What is needed is a word-for-word copy of the lines below from the one with "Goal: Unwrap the" through the one with "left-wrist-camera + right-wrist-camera", both included, with every picture left out.

------

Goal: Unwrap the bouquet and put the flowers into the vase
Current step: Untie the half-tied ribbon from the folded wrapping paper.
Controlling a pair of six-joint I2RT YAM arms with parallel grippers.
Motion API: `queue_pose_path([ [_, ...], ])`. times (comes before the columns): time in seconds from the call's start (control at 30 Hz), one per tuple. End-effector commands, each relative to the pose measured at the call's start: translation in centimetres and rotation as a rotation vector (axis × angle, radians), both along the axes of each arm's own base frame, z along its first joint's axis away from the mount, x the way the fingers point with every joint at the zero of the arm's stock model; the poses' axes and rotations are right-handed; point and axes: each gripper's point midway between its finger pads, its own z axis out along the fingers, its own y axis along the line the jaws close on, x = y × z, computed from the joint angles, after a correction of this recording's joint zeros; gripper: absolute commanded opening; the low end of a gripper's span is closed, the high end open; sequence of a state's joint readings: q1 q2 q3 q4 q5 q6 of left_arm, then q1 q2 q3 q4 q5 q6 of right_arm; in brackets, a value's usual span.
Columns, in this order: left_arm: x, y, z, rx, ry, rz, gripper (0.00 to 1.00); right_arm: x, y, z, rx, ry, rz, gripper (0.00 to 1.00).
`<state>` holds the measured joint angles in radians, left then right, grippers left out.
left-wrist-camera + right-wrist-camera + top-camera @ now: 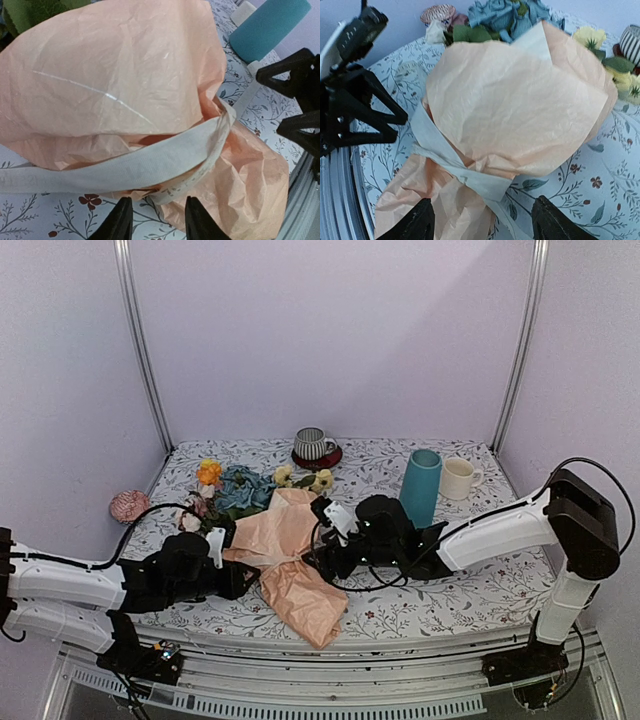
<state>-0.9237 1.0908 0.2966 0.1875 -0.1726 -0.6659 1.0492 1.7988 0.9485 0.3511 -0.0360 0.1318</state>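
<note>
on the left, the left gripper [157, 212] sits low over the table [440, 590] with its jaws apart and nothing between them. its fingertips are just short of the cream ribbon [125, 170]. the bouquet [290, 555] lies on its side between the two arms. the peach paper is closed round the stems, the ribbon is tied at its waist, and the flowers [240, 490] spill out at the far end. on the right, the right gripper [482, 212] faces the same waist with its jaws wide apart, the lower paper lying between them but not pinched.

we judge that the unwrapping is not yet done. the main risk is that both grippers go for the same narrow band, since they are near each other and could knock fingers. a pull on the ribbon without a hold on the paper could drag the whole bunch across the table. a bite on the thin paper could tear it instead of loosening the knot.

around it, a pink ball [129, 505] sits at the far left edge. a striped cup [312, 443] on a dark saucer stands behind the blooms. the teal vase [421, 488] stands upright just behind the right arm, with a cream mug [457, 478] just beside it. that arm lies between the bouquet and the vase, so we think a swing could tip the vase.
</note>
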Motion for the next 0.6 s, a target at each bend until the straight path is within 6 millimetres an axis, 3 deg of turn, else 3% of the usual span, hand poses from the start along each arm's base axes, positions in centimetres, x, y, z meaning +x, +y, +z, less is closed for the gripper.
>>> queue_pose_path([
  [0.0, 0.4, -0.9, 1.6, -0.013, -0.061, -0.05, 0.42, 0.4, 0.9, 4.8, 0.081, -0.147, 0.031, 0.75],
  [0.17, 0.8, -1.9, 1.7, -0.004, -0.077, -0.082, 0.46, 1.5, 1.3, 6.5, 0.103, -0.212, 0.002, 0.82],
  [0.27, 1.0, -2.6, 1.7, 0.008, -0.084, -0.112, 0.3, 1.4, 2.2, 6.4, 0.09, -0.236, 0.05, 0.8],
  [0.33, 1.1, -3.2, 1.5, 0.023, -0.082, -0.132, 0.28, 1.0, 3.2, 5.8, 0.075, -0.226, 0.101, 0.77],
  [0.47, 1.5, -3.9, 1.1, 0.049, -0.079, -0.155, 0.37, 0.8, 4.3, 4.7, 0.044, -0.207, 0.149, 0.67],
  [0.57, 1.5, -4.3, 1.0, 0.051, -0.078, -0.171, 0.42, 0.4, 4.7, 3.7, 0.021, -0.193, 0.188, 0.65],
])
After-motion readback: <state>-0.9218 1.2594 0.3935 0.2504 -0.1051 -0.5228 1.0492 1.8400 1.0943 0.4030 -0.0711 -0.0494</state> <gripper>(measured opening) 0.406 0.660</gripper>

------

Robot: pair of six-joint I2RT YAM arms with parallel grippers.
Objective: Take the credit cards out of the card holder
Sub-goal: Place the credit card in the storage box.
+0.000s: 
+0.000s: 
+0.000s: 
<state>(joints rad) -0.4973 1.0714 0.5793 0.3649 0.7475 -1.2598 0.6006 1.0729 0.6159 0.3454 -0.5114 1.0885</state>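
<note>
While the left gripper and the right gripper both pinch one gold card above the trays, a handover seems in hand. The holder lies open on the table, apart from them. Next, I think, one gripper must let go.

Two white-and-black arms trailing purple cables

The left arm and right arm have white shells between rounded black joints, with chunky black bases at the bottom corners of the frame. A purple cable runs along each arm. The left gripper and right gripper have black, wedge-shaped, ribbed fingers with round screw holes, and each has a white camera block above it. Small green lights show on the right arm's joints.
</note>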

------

RESULT OF THE EXERCISE:
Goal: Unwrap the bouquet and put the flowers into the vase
Current step: Untie the half-tied ribbon from the folded wrapping paper.
Controlling a pair of six-joint I2RT YAM arms with parallel grippers.
Motion API: `queue_pose_path([ [_, ...], ])`. times (comes before the columns): time in seconds from the call's start (control at 30 Hz), one per tuple. End-effector commands, each relative to the pose measured at the call's start: translation in centimetres and rotation as a rotation vector (axis × angle, radians), both along the axes of each arm's own base frame, z along its first joint's axis away from the mount, x the way the fingers point with every joint at the zero of the arm's stock model; the poses' axes and rotations are right-handed; point and axes: each gripper's point midway between its finger pads, its own z axis out along the fingers, its own y axis along the line the jaws close on, x = y × z, computed from the joint angles, after a correction of this recording's joint zeros; gripper: absolute commanded opening; the low end of a gripper's span is closed, the high end open; sequence of a state's joint readings: q1 q2 q3 q4 q5 q6 of left_arm, then q1 q2 q3 q4 q5 q6 of right_arm; in brackets, a value's usual span.
Columns, in this order: left_arm: x, y, z, rx, ry, rz, gripper (0.00 to 1.00); right_arm: x, y, z, rx, ry, rz, gripper (0.00 to 1.00).
`<state>` holds the measured joint angles in radians, left then right, grippers left out.
left-wrist-camera + right-wrist-camera + top-camera @ now: 

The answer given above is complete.